Permutations are also the foundational mathematics behind data type representation. So, we have taken 4 bits to form a nibble and 8 bits to form a byte. What is a byte? Taken simply, it is a series of symbols from the set {0, 1} to a length of 8, which represents the permutated value of that particular sequence as a quantity. It could also be further used to represent a packed data type where each bit position denotes a toggle of a value as on or off, similar to an array of switches. Since we work with programming languages, the binary data types are of a primary interest as they work like an index into a table where the entire range from the minimum to the maximum is already worked out as part of a finite series. Thus, the bit pattern 00001111 gives the value of 15 out of a total of 2^8 values. Why 2^8? This is because when you need to compute unique values out of a symbol set to a specific length, you take the total number of symbols to the power of the length to get the maximum value. However, you also have to take into account the primary conditions for permutations and its difference from combinations all relating to symbol usage and being ordered or not. As a rule, to reuse the symbols in a specific order, you can take powers, as in the case of permutations. However, if using a symbol removes it from the participation of the next position's symbol set, you need to take factorials, as in the case of combinations. They all fall into a branch of mathematics called Combinatorics. Likewise, do you see the logic behind primitive data types such as int, short, char, and float? When using custom data types, such as structs and classes, you are effectively setting up a binary data structure to denote a specific data type that could be a combination of primitive data types or user-defined ones. Since the symbol set is the same for both primitive/primary and data types, it is the length of the data structure assigned per data type that gives meaning to the structure.
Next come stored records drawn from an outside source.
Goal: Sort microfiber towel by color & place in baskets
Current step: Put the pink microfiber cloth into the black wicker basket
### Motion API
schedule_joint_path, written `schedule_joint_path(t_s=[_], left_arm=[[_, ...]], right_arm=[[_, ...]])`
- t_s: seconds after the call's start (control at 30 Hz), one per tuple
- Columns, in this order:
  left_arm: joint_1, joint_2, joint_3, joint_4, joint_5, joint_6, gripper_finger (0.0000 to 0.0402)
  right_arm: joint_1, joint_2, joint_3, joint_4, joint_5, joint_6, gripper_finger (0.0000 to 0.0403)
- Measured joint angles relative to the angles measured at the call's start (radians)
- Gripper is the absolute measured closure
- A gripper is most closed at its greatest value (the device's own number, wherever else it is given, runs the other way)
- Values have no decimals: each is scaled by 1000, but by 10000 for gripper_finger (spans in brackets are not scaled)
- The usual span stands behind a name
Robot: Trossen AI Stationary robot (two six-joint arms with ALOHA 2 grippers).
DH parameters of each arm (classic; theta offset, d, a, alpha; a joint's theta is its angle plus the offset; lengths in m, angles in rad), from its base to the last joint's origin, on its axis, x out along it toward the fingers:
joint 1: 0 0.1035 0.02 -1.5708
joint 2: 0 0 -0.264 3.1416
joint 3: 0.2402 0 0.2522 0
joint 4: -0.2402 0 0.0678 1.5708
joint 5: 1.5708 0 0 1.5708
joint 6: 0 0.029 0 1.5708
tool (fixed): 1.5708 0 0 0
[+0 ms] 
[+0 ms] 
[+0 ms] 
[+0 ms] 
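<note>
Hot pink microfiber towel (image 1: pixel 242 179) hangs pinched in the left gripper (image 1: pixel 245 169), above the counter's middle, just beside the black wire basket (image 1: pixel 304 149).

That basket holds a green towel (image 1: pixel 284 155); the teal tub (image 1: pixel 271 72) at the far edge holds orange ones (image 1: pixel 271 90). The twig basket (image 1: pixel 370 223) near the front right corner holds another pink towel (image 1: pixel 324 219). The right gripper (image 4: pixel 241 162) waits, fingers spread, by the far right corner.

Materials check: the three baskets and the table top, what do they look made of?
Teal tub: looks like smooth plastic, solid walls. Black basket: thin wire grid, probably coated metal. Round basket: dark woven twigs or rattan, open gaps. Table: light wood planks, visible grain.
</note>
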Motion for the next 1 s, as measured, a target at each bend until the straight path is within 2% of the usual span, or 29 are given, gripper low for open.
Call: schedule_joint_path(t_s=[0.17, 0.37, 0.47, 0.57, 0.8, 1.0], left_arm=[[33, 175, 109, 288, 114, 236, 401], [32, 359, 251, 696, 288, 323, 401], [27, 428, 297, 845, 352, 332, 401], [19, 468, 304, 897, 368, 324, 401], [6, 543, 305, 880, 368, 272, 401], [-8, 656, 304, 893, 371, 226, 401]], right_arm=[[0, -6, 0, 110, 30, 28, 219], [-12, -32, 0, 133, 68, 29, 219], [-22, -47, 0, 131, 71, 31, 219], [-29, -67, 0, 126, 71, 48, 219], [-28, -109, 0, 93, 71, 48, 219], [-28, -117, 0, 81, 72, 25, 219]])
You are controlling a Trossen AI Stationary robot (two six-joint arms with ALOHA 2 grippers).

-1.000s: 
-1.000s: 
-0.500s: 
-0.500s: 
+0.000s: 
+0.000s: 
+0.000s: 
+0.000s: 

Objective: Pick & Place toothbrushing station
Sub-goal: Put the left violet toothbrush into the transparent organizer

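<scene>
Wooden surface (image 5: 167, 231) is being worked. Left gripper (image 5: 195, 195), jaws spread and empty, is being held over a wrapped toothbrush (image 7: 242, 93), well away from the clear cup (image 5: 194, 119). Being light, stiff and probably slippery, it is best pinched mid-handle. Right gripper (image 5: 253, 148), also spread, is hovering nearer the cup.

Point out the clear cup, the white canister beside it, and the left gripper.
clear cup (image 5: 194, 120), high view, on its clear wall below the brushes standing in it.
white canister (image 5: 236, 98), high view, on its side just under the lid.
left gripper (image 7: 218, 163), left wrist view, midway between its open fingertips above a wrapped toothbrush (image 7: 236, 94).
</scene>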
For a simple exercise, find the unique ways in which you can arrange the letters {A, B, C}, where each symbol can be reused to a length of 3, that is, each position can use any symbol from the set above. Thereafter, find the unique ways in which you can combine the symbols, without repeating any previous pattern but in any sequence. You will find that you get 27 patterns from the first exercise and 6 patterns from the second. Now, build a formula or try to model this pattern. You get (base^(pattern length)) and factorial (base). This is how binary notation is used to encode quantities, which are being denoted by symbols (which can also be mapped to a scheme), which in turn are based on the principles of human language, and therefore, all information can be encoded in this manner.
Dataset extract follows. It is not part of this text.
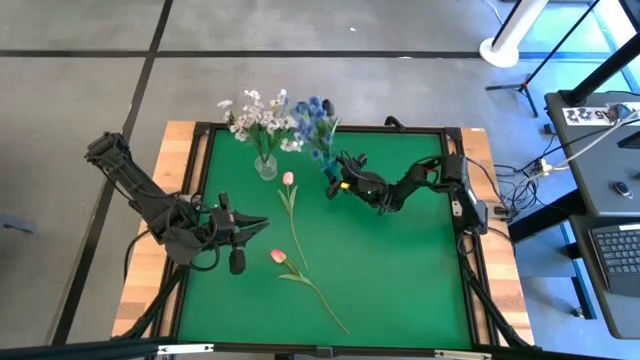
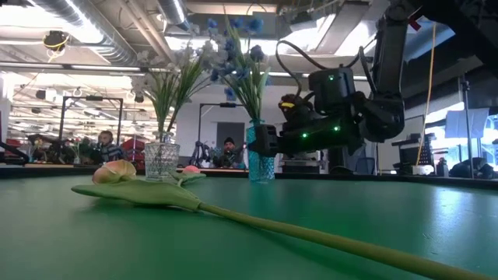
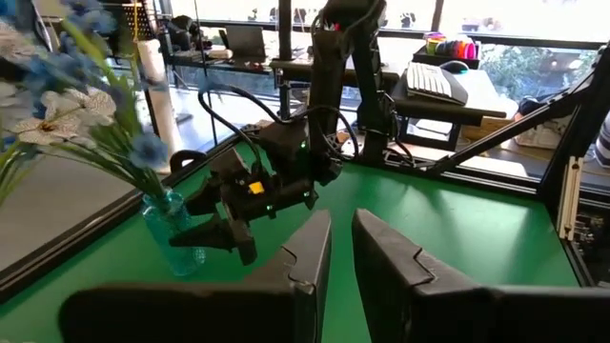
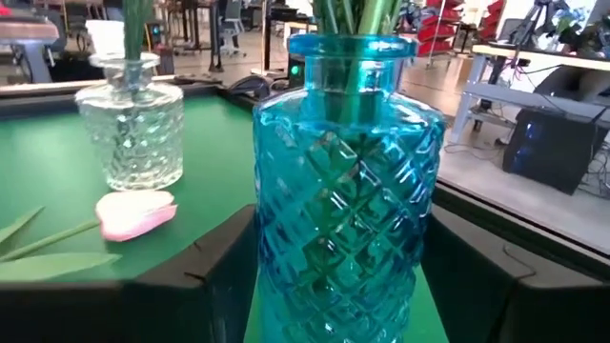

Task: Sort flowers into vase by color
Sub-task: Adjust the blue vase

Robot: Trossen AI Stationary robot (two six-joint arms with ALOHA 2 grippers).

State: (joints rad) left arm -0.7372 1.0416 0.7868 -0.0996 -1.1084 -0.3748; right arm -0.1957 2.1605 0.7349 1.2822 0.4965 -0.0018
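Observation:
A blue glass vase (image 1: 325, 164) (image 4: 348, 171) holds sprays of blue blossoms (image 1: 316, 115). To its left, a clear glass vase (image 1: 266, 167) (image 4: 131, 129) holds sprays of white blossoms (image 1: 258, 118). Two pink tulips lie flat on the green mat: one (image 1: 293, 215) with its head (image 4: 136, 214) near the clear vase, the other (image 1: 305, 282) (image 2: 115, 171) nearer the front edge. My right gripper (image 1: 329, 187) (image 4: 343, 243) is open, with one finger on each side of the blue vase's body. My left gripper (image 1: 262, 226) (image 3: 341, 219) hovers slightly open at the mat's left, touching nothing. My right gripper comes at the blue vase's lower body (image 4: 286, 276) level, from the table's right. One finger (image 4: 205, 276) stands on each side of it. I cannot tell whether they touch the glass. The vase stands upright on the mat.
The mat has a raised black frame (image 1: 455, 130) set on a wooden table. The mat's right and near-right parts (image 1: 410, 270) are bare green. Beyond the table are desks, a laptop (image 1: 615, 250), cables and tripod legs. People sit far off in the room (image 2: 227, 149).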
Computers do not even understand the symbol 1 (ASCII 0x31) and the symbol 0 (ASCII 0x30). They only work with voltage levels and logic gates as well as combined and sequential circuits such as D flip-flops for memory. This complex dance is orchestrated by a clock that sets things in motion (a regular pulse of n cycles/s aids in encoding schemes, in much the same way as in music, the rhythm brings predictability and stability that greatly simplifies encoding/decoding and transmission); much like a conductor, in tandem with the microprocessor, which provides built-in instructions that can be used to implement the algorithm given to it. The primary purpose of using various notation systems is that doing so makes it more manageable for us to work with circuit-based logic and provides an interface that looks familiar so that humans can communicate with the machine. It's all just various layers of abstraction.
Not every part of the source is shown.